What is being asked >> The answer is to be the lines below that lie between the line holding "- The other" and the line holding "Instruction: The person", inclusive, transcribed exactly and free of pictures.
***
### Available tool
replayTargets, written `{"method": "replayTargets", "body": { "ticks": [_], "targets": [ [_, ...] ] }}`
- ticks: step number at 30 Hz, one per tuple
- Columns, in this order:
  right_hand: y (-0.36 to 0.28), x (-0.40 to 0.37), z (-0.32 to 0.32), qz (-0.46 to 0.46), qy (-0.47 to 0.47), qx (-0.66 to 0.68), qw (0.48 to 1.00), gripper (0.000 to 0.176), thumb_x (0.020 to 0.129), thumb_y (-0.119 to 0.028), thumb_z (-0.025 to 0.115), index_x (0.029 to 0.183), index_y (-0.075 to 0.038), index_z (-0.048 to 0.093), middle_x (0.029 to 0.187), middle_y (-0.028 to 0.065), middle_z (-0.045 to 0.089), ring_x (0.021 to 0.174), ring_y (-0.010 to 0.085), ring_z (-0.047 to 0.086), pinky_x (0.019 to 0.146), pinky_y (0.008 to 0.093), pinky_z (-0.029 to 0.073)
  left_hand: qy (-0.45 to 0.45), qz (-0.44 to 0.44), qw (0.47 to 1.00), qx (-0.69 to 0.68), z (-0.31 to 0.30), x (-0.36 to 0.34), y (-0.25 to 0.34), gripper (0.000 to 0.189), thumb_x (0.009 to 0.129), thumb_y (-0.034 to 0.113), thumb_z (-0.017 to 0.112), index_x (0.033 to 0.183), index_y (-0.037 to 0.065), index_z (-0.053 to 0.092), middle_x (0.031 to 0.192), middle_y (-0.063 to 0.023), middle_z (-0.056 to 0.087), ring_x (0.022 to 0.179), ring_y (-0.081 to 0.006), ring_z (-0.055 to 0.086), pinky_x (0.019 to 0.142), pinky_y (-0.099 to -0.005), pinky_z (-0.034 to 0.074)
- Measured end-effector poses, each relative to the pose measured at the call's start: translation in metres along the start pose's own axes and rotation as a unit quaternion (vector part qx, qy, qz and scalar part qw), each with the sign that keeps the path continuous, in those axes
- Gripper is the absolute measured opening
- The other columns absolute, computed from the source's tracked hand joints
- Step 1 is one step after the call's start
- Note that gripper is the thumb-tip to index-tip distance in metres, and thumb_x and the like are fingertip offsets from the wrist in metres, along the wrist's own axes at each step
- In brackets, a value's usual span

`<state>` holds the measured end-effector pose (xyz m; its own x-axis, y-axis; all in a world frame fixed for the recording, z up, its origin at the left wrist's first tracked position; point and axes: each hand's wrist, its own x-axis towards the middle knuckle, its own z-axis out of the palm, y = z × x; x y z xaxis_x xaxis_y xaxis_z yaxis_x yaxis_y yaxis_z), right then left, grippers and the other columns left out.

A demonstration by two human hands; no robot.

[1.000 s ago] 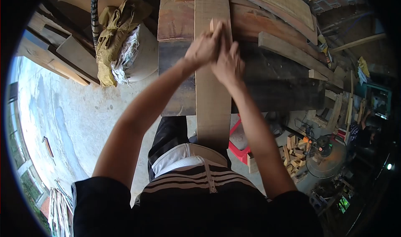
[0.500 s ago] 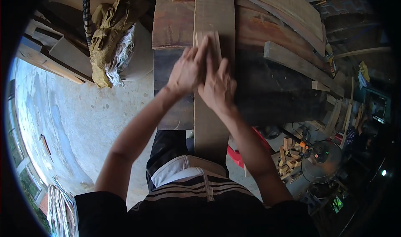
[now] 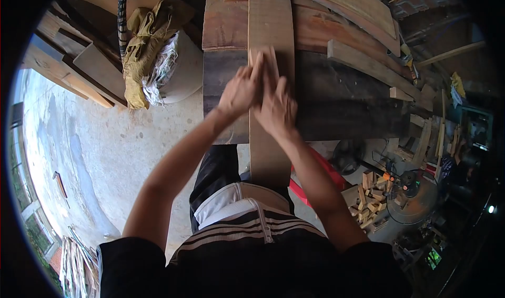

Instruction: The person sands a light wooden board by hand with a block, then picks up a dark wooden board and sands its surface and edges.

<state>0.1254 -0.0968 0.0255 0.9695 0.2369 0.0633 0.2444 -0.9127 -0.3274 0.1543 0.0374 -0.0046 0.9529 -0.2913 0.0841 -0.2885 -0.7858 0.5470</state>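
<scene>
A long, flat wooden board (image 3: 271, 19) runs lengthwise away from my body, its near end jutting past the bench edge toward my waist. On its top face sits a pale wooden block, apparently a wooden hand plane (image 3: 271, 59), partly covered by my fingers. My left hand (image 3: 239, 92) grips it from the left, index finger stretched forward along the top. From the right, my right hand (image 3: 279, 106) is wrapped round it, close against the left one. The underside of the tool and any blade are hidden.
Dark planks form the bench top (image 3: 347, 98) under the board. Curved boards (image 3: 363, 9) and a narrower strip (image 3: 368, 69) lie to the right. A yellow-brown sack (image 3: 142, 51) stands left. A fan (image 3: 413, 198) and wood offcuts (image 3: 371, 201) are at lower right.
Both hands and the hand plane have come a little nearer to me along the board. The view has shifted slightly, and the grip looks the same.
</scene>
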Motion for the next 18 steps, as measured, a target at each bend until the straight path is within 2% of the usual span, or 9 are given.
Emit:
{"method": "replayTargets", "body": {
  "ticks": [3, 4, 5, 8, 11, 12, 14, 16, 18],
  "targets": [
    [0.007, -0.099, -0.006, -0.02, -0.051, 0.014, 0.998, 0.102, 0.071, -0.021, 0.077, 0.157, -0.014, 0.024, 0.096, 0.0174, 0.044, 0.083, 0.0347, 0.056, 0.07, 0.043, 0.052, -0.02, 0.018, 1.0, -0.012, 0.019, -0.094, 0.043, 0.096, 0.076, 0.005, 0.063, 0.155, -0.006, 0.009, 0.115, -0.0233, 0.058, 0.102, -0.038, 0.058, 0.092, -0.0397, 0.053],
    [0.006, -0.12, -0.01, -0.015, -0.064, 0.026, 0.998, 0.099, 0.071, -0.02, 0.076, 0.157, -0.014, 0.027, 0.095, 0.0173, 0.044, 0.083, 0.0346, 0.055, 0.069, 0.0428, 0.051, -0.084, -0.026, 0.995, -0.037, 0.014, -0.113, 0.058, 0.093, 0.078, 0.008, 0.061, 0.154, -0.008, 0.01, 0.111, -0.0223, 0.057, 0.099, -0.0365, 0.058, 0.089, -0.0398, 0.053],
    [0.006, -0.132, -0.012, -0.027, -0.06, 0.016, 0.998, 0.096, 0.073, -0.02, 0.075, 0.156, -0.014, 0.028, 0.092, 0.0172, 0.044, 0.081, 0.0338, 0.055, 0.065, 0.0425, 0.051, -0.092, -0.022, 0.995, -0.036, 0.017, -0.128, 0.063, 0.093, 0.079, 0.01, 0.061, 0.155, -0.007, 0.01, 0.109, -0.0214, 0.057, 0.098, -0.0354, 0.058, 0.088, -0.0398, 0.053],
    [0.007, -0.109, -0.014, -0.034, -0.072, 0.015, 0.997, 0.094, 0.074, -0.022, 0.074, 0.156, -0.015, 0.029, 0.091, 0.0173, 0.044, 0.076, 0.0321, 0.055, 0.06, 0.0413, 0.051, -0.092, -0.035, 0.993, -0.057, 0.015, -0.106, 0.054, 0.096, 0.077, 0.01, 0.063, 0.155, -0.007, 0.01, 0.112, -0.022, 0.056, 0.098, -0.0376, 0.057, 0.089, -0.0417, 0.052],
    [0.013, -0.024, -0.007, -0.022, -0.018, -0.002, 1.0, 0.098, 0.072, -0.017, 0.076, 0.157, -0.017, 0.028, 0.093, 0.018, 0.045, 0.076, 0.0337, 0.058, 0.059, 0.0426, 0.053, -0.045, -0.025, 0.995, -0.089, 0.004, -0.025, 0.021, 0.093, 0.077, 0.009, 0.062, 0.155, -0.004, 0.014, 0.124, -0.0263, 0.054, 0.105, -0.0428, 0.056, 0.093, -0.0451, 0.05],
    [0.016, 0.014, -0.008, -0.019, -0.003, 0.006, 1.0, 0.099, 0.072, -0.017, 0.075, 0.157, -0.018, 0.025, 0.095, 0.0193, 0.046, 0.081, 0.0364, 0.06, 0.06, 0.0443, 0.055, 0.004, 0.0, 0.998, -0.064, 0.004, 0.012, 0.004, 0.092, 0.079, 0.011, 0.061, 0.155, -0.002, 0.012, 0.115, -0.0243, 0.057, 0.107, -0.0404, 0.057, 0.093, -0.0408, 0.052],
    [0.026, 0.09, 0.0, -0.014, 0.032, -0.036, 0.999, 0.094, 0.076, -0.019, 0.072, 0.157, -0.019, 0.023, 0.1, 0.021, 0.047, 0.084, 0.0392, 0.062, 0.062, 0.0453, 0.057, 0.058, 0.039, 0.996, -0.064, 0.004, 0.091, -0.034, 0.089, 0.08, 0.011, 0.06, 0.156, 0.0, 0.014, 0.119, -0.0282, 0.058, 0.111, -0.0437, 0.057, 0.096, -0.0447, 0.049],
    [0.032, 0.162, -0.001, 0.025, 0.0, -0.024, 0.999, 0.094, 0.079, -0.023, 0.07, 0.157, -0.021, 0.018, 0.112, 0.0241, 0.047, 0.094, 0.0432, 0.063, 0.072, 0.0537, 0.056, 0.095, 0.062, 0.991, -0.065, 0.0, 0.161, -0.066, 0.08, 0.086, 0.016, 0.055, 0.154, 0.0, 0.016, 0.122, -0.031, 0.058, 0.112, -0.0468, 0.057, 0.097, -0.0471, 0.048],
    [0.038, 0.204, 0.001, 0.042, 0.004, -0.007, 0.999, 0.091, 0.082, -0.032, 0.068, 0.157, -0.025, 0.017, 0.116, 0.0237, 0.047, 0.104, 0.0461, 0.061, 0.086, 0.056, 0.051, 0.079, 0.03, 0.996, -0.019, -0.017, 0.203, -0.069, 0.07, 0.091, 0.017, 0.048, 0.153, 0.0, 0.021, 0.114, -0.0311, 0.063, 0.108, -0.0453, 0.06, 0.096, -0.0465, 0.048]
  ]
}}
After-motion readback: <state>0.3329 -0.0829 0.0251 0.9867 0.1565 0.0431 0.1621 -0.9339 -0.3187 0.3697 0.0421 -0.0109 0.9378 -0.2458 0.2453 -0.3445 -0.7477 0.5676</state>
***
Exercise response >>
- The other columns absolute, computed from the source's tracked hand joints
- Step 1 is one step after the call's start
- Note that gripper is the thumb-tip to index-tip distance in metres, and thumb_x and the like are fingertip offsets from the wrist in metres, along the wrist's own axes at each step
- In brackets, a value's usual span

`<state>` holds the measured end-effector pose (xyz m; its own x-axis, y-axis; all in a world frame fixed for the recording, z up, its origin at the left wrist's first tracked position; point and axes: each hand's wrist, its own x-axis towards the middle knuckle, its own z-axis out of the palm, y = z × x; x y z xaxis_x xaxis_y xaxis_z yaxis_x yaxis_y yaxis_z), right then left, grippers and the other columns left out.

A demonstration by two human hands; no robot.

[1.000 s ago] 
[0.500 s ago] 
[now] 

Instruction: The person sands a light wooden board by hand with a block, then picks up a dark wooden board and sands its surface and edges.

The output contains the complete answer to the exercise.